| HN Mirror

Am I sure about what? If it is auto-vectorizing? Yes. If the performance difference at O2 for both compilers is that dramatic? Yes. If the vectorization is the ultimate difference in the performance? No, not really.

I looked at the disassembly with objdump. I tend to build with both clang and GCC regularly, for some reason I like comparing them. Since I'm sending many rays and bounces, a 50% reduction in time is very noticeable, so I looked at the generated code. I mentioned the GCC version because it is slightly unfair to compare a very new clang to GCC from a few years back. The GCC output has some vectorization as well, but the clang output seems to generate smaller code with more vectorization.
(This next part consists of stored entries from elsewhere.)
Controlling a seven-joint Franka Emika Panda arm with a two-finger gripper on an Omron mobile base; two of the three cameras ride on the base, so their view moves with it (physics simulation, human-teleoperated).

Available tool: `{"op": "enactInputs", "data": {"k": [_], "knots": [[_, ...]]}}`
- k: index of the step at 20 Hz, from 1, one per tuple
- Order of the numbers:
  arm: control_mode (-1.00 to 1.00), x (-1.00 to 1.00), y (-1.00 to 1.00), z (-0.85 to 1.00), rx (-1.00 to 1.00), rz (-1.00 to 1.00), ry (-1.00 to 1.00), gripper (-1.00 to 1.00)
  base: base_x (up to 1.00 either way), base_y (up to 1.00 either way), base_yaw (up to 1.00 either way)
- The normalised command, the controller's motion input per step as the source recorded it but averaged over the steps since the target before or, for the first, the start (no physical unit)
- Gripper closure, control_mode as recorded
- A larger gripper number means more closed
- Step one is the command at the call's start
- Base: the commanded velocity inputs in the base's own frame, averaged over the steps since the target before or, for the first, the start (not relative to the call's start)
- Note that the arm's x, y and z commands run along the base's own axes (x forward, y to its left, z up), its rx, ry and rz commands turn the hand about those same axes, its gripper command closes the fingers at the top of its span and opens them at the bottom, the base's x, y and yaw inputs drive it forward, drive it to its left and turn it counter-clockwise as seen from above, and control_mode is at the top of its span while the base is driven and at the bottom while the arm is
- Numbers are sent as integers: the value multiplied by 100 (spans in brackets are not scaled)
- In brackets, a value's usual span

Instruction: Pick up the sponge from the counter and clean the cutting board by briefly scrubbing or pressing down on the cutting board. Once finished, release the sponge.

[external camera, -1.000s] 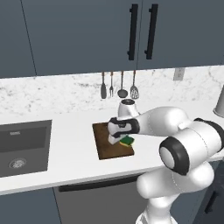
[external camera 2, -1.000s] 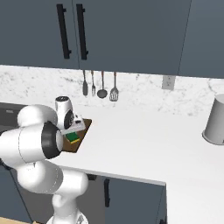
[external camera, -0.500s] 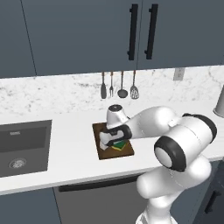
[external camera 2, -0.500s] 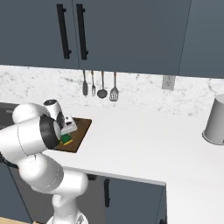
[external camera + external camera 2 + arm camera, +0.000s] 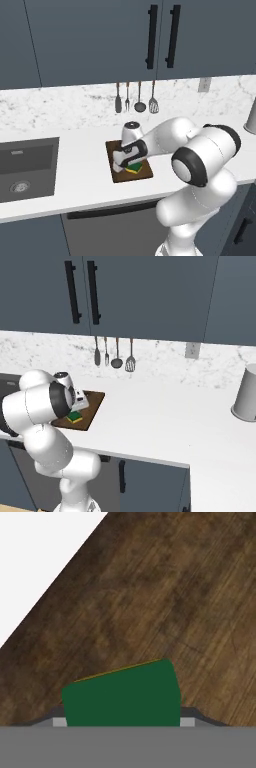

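Jaws pinch the sponge (image 5: 121,694), judging by the hand view, where its green top sits right at the fingertips with a thin yellow edge showing; the fingers themselves are mostly hidden behind it. Gripper (image 5: 128,164) is low over the board (image 5: 116,148), wrist angled down.

Left of the jaws: bare wood, then the board's edge, then white counter (image 5: 75,150), with the sink (image 5: 25,170) well beyond. Under the jaws: sponge on or just above the wood — contact can't be confirmed from the base views, though the right base view shows the sponge (image 5: 75,416) lying flush against the board (image 5: 92,401). Right of the jaws: more board, then open counter; a grey canister (image 5: 246,392) stands far off.

Step in hand, as I read it: the scrub. To do it well, press straight down so the yellow face meets the wood flat, keep strokes short along the grain, and stay inside the board's edges. Let go only once the sponge is resting on the wood.
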Motion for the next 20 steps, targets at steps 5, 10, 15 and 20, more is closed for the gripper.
{"op": "enactInputs", "data": {"k": [5,10,15,20], "knots": [[-100,37,0,-8,1,-2,0,100,0,0,0],[-100,67,0,0,0,-3,-3,100,0,0,0],[-100,75,0,-1,-1,0,-8,100,0,0,0],[-100,25,19,-9,-5,0,-6,100,0,0,0]]}}
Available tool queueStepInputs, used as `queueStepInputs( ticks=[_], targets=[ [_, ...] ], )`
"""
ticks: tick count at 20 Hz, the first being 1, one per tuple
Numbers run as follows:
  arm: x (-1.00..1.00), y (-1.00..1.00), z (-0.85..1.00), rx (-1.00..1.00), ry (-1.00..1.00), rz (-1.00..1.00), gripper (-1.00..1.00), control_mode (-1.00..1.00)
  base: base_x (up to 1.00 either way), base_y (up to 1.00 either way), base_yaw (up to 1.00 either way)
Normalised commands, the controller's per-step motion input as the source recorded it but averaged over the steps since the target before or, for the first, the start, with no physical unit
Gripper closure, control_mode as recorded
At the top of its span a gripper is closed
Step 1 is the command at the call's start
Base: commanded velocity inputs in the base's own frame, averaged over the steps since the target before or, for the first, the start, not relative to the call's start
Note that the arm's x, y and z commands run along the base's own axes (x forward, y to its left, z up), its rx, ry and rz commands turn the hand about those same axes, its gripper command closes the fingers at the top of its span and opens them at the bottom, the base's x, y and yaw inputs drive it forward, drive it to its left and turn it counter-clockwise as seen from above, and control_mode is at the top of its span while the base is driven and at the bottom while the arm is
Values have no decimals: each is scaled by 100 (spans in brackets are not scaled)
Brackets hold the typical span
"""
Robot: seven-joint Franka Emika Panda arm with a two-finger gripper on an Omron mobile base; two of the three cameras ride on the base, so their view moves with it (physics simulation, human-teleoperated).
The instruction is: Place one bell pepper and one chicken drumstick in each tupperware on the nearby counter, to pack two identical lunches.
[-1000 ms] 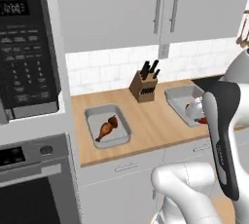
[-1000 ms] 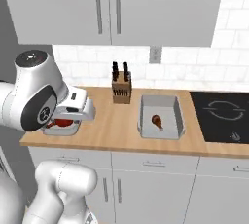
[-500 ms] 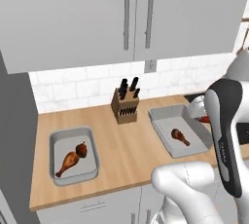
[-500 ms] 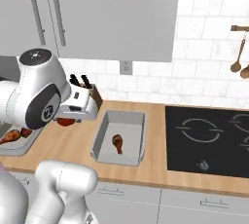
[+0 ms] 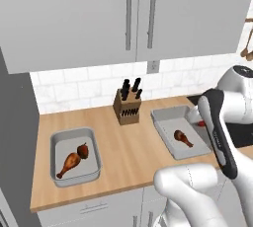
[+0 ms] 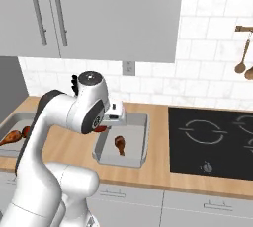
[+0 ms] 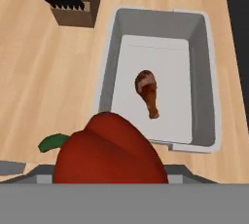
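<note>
Pincer (image 7: 109, 181) in my hand view clamped on red bell pepper (image 7: 109, 152), poised over right tupperware (image 7: 202, 38) holding one drumstick (image 7: 148, 91), table (image 7: 44, 82) beneath.

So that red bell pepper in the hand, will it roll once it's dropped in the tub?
Probably a little: the bell pepper looks rounded and glossy, so it may wobble or slide. The tupperware walls should likely contain it. It might nudge the small drumstick lying mid-tub.

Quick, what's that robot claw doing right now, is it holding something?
Gripper: closed on a red bell pepper, above the tupperware with the drumstick.
</note>
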Motion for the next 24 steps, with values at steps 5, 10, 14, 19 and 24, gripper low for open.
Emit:
queueStepInputs(
  ticks=[5,10,14,19,24],
  targets=[
    [100,-13,-85,0,1,-4,100,-100,0,0,0],
    [100,-31,-68,0,2,0,100,-100,0,0,0],
    [82,-28,-12,1,0,0,100,-100,0,0,0],
    [74,-28,-7,3,1,0,100,-100,0,0,0],
    [58,-17,-36,0,7,0,100,-100,0,0,0]
  ],
)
It would be interesting to compare it side-by-side on godbolt, but I'd have to cut-and-paste a bunch of files to do so, and it's not a priority at the moment.
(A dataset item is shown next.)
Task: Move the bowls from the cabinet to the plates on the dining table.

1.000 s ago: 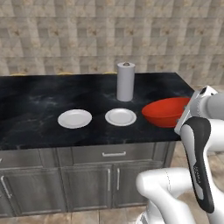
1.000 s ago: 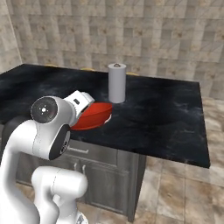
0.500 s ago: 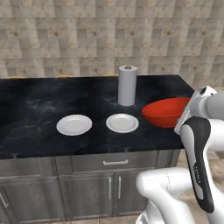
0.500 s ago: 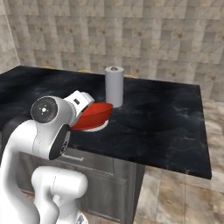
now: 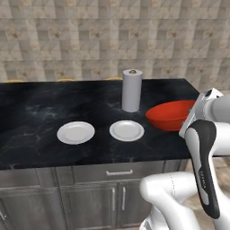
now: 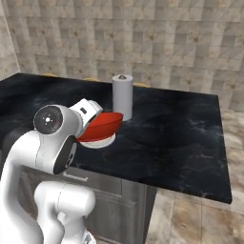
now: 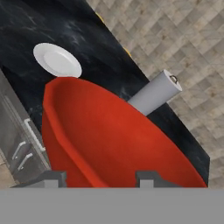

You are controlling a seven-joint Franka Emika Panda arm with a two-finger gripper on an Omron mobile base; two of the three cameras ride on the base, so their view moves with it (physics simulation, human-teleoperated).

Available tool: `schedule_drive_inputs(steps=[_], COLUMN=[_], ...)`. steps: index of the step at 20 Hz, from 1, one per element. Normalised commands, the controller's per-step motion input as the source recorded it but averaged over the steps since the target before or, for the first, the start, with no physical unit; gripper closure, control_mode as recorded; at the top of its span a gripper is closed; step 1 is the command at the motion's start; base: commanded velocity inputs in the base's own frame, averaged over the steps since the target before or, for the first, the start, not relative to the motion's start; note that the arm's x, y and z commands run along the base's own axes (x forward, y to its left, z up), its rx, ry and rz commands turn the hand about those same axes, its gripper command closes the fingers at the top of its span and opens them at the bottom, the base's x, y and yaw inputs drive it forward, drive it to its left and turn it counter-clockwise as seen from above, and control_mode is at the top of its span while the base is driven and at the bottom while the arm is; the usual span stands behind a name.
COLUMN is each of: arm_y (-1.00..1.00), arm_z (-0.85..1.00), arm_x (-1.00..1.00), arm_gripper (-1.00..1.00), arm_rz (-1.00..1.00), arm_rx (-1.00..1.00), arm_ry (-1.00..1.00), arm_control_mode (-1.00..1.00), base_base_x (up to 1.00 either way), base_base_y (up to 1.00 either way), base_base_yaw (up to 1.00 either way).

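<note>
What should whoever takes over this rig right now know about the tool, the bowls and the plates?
Tool: shut on the red bowl, gripping its rim and holding it over the dining table, right of both plates.
Plates: near plate and far plate sit bare beside the grey cylinder.
Done: red bowl brought to the table.
Left: set it on a plate, release, then fetch the other bowl for the second plate.
</note>
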Motion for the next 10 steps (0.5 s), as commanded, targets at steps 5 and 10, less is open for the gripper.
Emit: schedule_drive_inputs(steps=[5, 10], arm_y=[0.00, 0.00], arm_z=[0.00, 0.00], arm_x=[0.00, 0.00], arm_gripper=[1.00, 1.00], arm_rz=[0.00, 0.00], arm_rx=[0.00, 0.00], arm_ry=[0.00, 0.00], arm_control_mode=[1.00, 1.00], base_base_x=[0.37, 0.35], base_base_y=[0.00, 0.00], base_base_yaw=[0.00, 0.00])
Maybe I should have responded to another comment here. The intention of my previous comment was to bolster the idea that more typical naive and less-optimized code might benefit more than already-optimized code like in the article. 3d math in general is obviously a domain that can benefit from vectorization more than most.

Another fun find, was that sharing the PRNG state among threads destroyed performance. I have other higher priority side-projects, so I haven't had a chance to investigate why yet. Whether it was something like the cache-line bouncing between cores (I wouldn't be surprised if the PRNG was the hottest code in the whole program), or a cascading effect on the generated code. A lot of my code is visible to the compiler for the ray tracing hot path, so it's also possible it broke inlining or some other compiler optimizations.